If a line in the entries contains the string "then", include that line in your answer.

Given records:
※ ※ ※
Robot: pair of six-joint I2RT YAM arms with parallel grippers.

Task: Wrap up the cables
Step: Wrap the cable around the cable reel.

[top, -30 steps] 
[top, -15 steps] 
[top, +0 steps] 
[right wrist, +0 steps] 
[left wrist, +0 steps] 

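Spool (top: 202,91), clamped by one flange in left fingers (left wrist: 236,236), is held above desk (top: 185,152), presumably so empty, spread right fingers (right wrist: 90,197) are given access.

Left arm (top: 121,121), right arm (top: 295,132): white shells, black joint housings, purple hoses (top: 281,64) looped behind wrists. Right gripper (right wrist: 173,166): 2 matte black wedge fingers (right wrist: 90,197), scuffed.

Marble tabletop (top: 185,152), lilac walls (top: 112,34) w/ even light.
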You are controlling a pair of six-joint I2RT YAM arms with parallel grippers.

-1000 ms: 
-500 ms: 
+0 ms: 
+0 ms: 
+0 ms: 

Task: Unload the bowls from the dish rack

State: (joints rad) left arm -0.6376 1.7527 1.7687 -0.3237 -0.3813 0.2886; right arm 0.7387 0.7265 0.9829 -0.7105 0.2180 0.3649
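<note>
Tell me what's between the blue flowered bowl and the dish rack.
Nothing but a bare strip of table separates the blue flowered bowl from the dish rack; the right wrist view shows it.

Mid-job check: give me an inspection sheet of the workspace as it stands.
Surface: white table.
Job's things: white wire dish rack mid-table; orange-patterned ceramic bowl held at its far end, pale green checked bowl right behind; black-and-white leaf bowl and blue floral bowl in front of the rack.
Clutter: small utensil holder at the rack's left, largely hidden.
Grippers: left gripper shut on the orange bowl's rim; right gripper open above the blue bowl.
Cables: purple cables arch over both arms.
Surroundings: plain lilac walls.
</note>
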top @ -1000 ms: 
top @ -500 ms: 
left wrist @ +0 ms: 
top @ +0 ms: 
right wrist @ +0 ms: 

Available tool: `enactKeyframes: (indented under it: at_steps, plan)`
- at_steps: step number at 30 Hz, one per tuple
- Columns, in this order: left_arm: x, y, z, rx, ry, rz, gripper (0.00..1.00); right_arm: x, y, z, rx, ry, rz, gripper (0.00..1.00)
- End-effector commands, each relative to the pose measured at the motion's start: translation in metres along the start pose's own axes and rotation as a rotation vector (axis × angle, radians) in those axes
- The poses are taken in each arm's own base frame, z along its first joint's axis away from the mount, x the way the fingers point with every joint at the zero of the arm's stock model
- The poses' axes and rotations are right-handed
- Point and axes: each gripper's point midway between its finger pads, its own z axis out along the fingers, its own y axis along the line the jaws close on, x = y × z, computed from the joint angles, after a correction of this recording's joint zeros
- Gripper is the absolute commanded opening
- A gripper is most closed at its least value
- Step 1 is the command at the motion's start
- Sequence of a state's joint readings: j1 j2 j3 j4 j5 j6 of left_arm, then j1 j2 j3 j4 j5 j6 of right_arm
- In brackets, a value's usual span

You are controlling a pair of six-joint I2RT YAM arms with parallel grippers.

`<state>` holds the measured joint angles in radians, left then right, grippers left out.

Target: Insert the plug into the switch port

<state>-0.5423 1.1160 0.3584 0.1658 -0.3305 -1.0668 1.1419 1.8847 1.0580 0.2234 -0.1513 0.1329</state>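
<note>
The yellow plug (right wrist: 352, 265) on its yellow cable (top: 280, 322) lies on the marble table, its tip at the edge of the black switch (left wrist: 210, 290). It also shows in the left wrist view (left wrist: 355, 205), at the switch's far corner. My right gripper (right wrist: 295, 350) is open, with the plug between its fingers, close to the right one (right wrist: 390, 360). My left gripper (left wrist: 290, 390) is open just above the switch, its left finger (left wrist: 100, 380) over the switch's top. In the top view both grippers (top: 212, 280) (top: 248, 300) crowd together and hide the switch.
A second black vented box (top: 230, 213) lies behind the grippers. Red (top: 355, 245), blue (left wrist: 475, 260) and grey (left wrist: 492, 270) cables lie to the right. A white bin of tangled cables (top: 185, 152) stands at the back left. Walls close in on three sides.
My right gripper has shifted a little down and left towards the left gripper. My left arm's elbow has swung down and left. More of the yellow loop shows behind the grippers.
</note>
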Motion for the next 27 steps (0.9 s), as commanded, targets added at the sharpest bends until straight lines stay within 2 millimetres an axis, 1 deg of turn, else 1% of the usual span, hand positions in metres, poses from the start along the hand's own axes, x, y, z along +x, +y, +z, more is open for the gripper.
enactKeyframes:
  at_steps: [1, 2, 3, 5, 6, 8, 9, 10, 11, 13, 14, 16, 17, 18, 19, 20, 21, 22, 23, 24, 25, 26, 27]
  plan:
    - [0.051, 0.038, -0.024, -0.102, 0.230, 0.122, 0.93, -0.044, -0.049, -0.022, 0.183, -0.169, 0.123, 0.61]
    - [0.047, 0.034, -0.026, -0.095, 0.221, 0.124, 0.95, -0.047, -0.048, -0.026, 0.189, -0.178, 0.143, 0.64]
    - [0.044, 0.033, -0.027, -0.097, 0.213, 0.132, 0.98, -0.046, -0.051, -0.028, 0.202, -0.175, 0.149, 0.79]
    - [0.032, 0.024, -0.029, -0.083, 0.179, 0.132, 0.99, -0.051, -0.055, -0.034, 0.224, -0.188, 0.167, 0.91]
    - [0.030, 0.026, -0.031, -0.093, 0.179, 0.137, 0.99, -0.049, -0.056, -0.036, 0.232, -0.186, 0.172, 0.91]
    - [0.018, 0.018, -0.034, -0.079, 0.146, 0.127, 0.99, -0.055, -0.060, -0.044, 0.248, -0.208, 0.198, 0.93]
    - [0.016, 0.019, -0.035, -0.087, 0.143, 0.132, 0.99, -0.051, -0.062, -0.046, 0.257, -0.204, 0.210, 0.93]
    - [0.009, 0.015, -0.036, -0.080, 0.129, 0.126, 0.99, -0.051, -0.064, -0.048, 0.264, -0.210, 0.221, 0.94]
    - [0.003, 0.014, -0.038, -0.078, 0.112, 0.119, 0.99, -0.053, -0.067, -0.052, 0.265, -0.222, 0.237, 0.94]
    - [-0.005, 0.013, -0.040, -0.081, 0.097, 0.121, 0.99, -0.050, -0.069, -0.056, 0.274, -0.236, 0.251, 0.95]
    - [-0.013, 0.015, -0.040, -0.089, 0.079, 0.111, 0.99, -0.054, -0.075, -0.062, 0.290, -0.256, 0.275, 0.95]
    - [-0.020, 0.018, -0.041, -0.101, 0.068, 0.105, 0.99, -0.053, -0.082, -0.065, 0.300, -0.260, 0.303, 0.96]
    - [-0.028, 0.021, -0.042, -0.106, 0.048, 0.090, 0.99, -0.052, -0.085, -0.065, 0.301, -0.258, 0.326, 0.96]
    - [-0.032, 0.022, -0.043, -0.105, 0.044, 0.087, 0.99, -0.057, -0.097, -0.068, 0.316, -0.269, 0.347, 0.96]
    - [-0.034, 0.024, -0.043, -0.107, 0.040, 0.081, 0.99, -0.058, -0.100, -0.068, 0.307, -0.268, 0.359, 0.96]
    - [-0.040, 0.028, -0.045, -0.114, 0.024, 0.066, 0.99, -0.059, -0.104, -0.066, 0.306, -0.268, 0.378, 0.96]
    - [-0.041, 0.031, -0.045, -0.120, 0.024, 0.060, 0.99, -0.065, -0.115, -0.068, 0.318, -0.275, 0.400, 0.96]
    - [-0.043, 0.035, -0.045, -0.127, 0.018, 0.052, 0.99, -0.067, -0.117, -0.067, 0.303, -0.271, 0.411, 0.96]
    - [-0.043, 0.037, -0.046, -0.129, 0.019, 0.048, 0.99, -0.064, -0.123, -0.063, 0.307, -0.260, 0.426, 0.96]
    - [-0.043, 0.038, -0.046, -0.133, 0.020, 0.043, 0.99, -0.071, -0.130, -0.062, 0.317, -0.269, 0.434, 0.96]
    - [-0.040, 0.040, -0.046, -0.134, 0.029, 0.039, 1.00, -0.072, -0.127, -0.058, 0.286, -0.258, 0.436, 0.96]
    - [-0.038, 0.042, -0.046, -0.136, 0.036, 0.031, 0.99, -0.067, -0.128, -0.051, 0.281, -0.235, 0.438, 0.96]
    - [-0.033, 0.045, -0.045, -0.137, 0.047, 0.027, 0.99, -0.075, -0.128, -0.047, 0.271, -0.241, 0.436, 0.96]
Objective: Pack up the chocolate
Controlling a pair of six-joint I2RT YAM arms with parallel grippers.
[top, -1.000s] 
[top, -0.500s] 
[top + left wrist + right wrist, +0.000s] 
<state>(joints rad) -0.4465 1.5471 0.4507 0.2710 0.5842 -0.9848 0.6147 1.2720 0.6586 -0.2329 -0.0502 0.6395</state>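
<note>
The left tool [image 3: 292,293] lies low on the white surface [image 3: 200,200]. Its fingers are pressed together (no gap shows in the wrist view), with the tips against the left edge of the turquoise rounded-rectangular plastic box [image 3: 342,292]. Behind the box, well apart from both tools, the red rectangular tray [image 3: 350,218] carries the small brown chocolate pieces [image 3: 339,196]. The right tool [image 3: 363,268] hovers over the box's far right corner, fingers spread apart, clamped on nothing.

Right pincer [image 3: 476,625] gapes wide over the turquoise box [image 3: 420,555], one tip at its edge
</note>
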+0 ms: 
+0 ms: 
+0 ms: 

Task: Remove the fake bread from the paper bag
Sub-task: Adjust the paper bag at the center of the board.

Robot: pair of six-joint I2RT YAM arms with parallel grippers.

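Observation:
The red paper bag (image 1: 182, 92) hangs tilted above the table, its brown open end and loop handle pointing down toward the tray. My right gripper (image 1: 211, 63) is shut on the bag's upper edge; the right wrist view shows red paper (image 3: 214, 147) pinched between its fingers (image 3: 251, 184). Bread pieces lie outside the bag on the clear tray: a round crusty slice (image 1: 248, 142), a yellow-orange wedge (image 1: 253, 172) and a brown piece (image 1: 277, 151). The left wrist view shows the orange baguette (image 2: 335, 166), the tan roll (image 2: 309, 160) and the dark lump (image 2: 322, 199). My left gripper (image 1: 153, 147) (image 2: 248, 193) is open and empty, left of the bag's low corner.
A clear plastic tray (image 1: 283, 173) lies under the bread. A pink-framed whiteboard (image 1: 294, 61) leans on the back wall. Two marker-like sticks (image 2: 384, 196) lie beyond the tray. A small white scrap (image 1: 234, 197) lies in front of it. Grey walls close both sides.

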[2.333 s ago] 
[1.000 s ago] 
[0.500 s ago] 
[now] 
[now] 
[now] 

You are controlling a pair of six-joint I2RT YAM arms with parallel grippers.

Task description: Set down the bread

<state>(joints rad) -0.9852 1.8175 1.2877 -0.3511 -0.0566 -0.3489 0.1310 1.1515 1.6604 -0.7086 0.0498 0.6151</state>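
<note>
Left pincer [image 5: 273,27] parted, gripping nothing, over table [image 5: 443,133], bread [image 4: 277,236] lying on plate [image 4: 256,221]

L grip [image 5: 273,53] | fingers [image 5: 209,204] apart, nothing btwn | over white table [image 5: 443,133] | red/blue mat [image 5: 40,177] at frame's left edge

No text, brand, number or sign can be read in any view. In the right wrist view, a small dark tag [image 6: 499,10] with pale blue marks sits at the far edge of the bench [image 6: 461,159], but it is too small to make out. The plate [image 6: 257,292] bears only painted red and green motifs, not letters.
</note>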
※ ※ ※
Expected answer:
- Sequence of a state's joint readings: j1 j2 j3 j4 j5 j6 of left_arm, then j1 j2 j3 j4 j5 j6 of right_arm
`<state>` holds the measured joint angles in radians, left then right, grippers left out.

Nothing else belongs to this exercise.